The Tesla Roadster was heavier than the Lotus car it was based on, but had quite respectable performance. That fact, combined with the electric car cachet was enough to sell it.

If they can keep putting the batteries in the floor, they could consistently wind up with a roomier and more versatile vehicle than the equivalent ICE car. Then again, what Ford is doing with Ecoboost is very impressive. I suspect there's a lot of untapped potential for different form factors with ICE technology.

Respectable, but not as good, except for straight line speed, for more money. And I'm saying that as someone who'd love a Tesla Roadster.
It doesn't matter if the customer never drives more than 195 miles, if they won't buy a car that can't go at least 300 miles.

[edit] Also I was specifically addressing battery vs. oil not ICEVs vs EVs

Given your thesis here, why do you think electric cars such as the chevy volt and nissan leaf have had such disappointing sales numbers? I was hoping that those two cars would be the beginning of a mainstream adoption of electric cars, but the car-buying public seems not to have embraced them. Curious if you had any thoughts why?
Because they suck.

Specifically their range - you must appease consumer's range anxiety otherwise you have a golf cart on your hands. Tesla does this.

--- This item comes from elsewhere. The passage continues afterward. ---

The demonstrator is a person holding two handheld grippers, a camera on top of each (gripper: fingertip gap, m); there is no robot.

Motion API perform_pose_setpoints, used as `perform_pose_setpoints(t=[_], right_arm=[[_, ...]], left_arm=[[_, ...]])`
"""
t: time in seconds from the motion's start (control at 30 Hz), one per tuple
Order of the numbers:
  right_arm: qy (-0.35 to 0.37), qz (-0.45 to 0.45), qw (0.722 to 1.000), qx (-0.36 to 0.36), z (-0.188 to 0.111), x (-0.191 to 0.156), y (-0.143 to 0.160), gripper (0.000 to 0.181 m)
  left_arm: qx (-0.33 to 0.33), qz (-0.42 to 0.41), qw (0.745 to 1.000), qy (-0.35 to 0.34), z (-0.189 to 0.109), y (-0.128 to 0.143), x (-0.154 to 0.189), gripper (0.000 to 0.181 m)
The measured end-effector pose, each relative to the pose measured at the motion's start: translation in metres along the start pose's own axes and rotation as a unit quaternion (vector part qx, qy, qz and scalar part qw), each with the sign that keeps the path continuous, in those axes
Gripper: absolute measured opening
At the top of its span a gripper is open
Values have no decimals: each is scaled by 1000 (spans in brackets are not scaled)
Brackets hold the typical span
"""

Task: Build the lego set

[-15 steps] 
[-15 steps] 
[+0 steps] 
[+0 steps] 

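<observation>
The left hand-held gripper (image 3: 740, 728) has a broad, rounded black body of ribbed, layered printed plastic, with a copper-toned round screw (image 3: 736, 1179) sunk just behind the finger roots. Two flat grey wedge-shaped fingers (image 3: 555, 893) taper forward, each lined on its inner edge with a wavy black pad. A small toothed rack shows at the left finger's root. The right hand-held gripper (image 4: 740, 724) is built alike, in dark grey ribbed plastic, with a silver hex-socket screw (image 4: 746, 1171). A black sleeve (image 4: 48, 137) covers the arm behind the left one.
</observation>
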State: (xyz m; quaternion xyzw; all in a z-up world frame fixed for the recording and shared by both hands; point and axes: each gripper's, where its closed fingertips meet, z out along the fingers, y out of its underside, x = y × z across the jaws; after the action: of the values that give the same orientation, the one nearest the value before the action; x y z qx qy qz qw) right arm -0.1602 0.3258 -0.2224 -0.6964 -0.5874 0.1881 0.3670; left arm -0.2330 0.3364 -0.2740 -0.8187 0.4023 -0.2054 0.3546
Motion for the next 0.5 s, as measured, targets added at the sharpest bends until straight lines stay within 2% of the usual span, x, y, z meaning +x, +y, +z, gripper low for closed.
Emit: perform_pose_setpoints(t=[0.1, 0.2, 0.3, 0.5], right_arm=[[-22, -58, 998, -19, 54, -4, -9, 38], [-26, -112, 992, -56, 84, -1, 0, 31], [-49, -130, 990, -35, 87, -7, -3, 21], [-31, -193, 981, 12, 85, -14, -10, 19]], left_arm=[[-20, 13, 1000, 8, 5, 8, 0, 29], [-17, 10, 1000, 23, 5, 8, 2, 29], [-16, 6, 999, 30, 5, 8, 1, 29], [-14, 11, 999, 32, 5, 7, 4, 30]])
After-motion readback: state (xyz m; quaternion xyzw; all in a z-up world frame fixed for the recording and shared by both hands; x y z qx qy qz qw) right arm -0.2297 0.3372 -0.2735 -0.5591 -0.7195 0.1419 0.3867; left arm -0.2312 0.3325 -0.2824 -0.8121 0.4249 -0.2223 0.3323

Furthermore have you seen those cars? They are essentially undifferentiated from their ICE counterparts.

>you must appease consumer's range anxiety

How does the Chevy Volt not do this?

>They are essentially undifferentiated from their ICE counterparts.

What would you suggest? Furthermore, if a certain gizmo sell cars, wouldn't you use them to sell all your cars?

You had me until fusion. As nice as fusion is on paper, there is so much cheap coal in the ground that it is economically unfeasible.
You know what's economically unfeasible? An unstable climate created by forever burning coal.
Externalities 50 or 100 years down the road tend to have little influence on economics. Parent strongly predicted commercial fusion in 30 years. That will not happen.
A vacuum chamber containing 150,000,000 K plasma surrounded by molten lithium blankets surrounded by liquid-helium cooled superconductors. Yeah, that sounds cheap.

Solar, anyone? Somehow I don't see $73/watt 7 years from now competing with $19/watt right now (of which about $5 is the panels) and falling fast. I'm assuming 13% capacity factor for solar here, which is pessimistic (Northeast US).

I am aware of iter. The proposed claim to be defended is "commercial fusion power by 2040", not "there exists an international experimental project to figure out how to create a fusion reactor with a positive energy balance and an economic durability, neither of which we know how to do yet."